“The cheque?” said Rowland, in a low tone of astonishment, with an anxious glance at his wife.
“Oh, yes,” said Marion, in her clear notes, “you need not speak low, papa, as if that would do any good: for everybody knows just quite well what it all was about.”
“You seem to know more than I do, Marion,” said Rowland; “therefore, perhaps, you will be good enough to expound the matter to those, who have given you the information, in your own way.”
“Yes, papa,” said Marion, with charming docility: “but I could do that better,” she added, “if you would answer my question: for if it’s just your kindness, like the man in the parable, that’s one thing: but if it’s cleared up, that’s another—and I would like to know.”
“I am sure it will please Marion, James,” said Mrs. Rowland, “to be assured that it has been cleared up, and that both her hints to me and to you have been of use. I am not sure,” she said, with a laugh, “that Eddy was very grateful to you for suggesting that he would know.”

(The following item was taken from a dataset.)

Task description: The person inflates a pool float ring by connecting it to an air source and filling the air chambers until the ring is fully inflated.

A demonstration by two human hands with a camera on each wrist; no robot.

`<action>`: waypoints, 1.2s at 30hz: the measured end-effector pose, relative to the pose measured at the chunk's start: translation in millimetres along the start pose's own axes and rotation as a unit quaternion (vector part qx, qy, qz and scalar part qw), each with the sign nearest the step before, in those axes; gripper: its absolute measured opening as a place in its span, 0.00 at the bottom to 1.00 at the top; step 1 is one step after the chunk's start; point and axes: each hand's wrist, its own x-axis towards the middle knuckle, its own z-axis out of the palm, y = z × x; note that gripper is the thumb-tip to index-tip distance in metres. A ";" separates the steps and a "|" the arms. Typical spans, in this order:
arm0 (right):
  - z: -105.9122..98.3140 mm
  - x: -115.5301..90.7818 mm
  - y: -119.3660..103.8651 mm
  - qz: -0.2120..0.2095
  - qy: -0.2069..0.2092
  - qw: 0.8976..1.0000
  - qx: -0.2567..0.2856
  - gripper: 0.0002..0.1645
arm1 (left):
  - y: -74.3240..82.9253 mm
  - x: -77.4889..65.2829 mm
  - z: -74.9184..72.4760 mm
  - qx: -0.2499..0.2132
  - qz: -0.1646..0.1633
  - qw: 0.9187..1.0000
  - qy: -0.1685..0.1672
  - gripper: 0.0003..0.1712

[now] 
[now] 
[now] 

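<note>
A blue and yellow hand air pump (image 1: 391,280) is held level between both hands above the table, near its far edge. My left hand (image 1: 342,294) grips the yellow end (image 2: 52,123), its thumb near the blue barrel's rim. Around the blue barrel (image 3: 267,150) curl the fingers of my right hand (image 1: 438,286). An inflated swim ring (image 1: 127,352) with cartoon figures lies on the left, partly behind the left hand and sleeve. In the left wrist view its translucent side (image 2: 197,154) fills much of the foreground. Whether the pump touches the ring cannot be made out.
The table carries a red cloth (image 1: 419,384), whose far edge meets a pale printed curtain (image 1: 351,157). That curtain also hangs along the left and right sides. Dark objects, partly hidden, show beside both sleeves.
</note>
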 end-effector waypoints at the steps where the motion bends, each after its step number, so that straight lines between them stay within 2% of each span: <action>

“Oh, you told him it was me!” said Marion. Her eyes, which were dancing in their sockets with curiosity and excitement, were clouded for a moment. “Well!” she said, after a pause, “I am not minding. It was quite true.” She put her hand on Mrs. Rowland’s knee, and leant forward eagerly. “Was it yon man?” she asked.
“What have you to do with it,” cried her father, “you little——! You never lifted a finger for your brother, so far as I know.”
“It would not have been becoming,” said Marion, with dignity, “if I had put myself forward. And how did I know that you would have liked it, papa? I just was determined that I would not commit myself: for if he had never come back it would always have been a comfort to you that you had one that made no fuss. But when mamma consulted me, I gave her the best advice I could, and when you consulted me, I just told you what I thought. And it appears,” said Marion, taking them in with an expressive glance, “that it has all been for the best.”
“It has been entirely for the best,” said Evelyn, “and you could not have done better for us if you had meant it.” Mrs. Rowland was but a woman, and she did not forgive her stepdaughter for the suggestion which had cost her husband so many troubled hours. They drew up to the door at this moment to the general relief, but Evelyn could not refrain from a final arrow. “You will be glad to know that nobody has come to any harm,” she said.
But Marion was not sensitive to that amiable dart. She clutched her stepmother’s dress to hold her back. “Was it yon man?” she said, “and did he get clear away after all?”